**PROBLEM:**
Could you set down all of the data again, exactly as it stands?

**DATA BELOW:**
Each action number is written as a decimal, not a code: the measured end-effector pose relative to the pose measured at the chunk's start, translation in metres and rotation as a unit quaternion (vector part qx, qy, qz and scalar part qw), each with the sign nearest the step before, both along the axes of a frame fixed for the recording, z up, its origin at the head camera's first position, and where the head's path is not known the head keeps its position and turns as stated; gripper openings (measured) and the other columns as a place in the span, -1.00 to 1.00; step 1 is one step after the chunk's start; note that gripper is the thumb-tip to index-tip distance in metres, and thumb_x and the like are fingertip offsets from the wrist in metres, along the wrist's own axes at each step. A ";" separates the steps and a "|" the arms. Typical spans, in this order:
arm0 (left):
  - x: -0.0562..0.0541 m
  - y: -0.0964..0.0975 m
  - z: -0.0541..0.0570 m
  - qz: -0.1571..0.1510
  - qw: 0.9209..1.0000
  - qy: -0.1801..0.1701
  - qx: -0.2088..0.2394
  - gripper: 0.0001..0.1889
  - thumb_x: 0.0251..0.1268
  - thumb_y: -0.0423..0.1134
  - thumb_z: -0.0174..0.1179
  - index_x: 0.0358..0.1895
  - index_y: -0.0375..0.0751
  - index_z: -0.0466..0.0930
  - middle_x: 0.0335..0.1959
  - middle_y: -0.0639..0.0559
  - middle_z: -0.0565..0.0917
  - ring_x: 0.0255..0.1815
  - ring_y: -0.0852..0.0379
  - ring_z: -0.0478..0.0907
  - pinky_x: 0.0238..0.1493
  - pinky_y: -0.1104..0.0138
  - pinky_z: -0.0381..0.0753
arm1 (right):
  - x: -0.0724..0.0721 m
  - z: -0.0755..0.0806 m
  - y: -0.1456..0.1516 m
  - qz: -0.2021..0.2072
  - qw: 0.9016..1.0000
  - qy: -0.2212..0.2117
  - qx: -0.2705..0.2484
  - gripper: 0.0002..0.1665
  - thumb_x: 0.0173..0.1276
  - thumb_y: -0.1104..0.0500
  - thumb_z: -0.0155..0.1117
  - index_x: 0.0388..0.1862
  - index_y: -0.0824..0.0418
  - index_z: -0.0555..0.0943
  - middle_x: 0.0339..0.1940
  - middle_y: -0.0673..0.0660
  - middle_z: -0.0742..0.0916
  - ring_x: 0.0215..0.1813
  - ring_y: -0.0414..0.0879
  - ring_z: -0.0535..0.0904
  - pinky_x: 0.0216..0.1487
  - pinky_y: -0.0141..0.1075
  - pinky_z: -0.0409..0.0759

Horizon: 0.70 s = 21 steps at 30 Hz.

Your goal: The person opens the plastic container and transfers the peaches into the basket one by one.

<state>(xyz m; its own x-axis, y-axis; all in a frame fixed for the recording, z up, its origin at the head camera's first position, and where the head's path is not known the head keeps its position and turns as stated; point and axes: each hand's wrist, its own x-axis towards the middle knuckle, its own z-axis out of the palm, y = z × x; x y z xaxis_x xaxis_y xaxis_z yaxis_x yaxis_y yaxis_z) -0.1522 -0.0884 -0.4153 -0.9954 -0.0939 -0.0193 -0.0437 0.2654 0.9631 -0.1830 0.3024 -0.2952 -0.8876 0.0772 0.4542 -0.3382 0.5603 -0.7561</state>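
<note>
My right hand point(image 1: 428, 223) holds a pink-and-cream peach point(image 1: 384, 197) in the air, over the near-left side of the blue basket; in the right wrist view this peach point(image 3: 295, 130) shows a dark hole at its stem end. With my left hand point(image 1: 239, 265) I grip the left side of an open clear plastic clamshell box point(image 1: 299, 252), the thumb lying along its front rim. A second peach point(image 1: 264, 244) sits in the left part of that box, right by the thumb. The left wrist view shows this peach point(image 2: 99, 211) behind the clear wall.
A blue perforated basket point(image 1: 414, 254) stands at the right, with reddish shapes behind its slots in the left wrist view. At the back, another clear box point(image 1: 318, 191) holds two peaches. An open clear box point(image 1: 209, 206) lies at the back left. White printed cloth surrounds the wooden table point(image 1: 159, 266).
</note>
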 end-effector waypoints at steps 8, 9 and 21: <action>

**RESULT:**
Each action number is written as a decimal, not a code: the measured end-effector pose relative to the pose measured at the chunk's start, translation in metres and rotation as a unit quaternion (vector part qx, qy, qz and scalar part qw), each with the sign nearest the step before, both along the axes of a frame fixed for the recording, z up, its origin at the head camera's first position, and where the head's path is not known the head keeps its position and turns as stated; gripper openings (measured) and the other columns as a place in the span, -1.00 to 1.00; step 1 is one step after the chunk's start; note that gripper is the thumb-tip to index-tip distance in metres, and thumb_x and the like are fingertip offsets from the wrist in metres, along the wrist's own axes at each step. A ";" separates the steps and a "|" the arms. Typical spans, in this order:
arm0 (left):
  - x: -0.0562..0.0541 m
  - y: -0.0964..0.0975 m
  - z: -0.0541..0.0570 m
  - qz: -0.1571..0.1510
  - qw: 0.9209..1.0000
  - qy: -0.1801..0.1701
  - qx: -0.2088..0.2394
  - gripper: 0.0001..0.1889
  - thumb_x: 0.0251..0.1268
  - thumb_y: -0.0423..0.1134
  - thumb_z: -0.0174..0.1179
  - index_x: 0.0358..0.1895
  - index_y: -0.0375..0.0751
  - index_z: -0.0466..0.0930
  - middle_x: 0.0335..0.1959
  - middle_y: -0.0639..0.0559
  - middle_z: -0.0565..0.0917
  - ring_x: 0.0255..0.1815
  - ring_y: -0.0852..0.0379
  - ring_z: -0.0478..0.0907
  - pinky_x: 0.0238..0.1493
  - pinky_y: -0.1104..0.0138
  - pinky_z: -0.0381..0.0753
arm1 (right):
  - x: -0.0724..0.0721 m
  - z: -0.0755..0.0806 m
  - y: -0.1456..0.1516 m
  - qz: -0.2021..0.2072
  - qw: 0.9016..1.0000
  - qy: -0.2212..0.2117
  - qx: -0.2705..0.2484
  - gripper: 0.0002..0.1665
  - thumb_x: 0.0173..0.1276
  - thumb_y: -0.1104..0.0500
  - thumb_z: -0.0155..0.1117
  - index_x: 0.0388..0.1862
  - index_y: -0.0824..0.0418
  - index_z: -0.0555..0.0943
  - middle_x: 0.0339..0.1940
  - middle_y: -0.0673..0.0660
  - middle_z: -0.0742..0.0916
  - ring_x: 0.0215..0.1813
  - ring_y: -0.0414..0.0879
  - ring_z: -0.0535..0.0904
  - pinky_x: 0.0216..0.1487
  - pinky_y: -0.0141..0.1075
  - pinky_z: -0.0409..0.0759

Horizon: 0.70 s = 21 steps at 30 Hz.

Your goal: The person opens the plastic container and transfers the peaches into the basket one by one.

<state>(xyz m; its own x-axis, y-axis; all in a frame fixed for the recording, z up, its origin at the head camera's first position, and where the head's path is not known the head keeps its position and turns as stated; point and axes: each hand's wrist, its own x-axis towards the middle knuckle, its own z-axis out of the palm, y = z × x; x y z xaxis_x xaxis_y xaxis_z yaxis_x yaxis_y yaxis_z) -0.1522 -0.0884 -0.4153 -0.9954 -0.0939 -0.0193 -0.0437 0.2654 0.9631 -0.1830 0.3024 -0.2952 -0.8876 0.0772 0.4542 -0.3382 0.5603 -0.7561</state>
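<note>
My right hand point(image 1: 428, 223) holds a pink-and-cream peach point(image 1: 384, 197) in the air, over the near-left side of the blue basket; in the right wrist view this peach point(image 3: 295, 130) shows a dark hole at its stem end. With my left hand point(image 1: 239, 265) I grip the left side of an open clear plastic clamshell box point(image 1: 299, 252), the thumb lying along its front rim. A second peach point(image 1: 264, 244) sits in the left part of that box, right by the thumb. The left wrist view shows this peach point(image 2: 99, 211) behind the clear wall.
A blue perforated basket point(image 1: 414, 254) stands at the right, with reddish shapes behind its slots in the left wrist view. At the back, another clear box point(image 1: 318, 191) holds two peaches. An open clear box point(image 1: 209, 206) lies at the back left. White printed cloth surrounds the wooden table point(image 1: 159, 266).
</note>
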 end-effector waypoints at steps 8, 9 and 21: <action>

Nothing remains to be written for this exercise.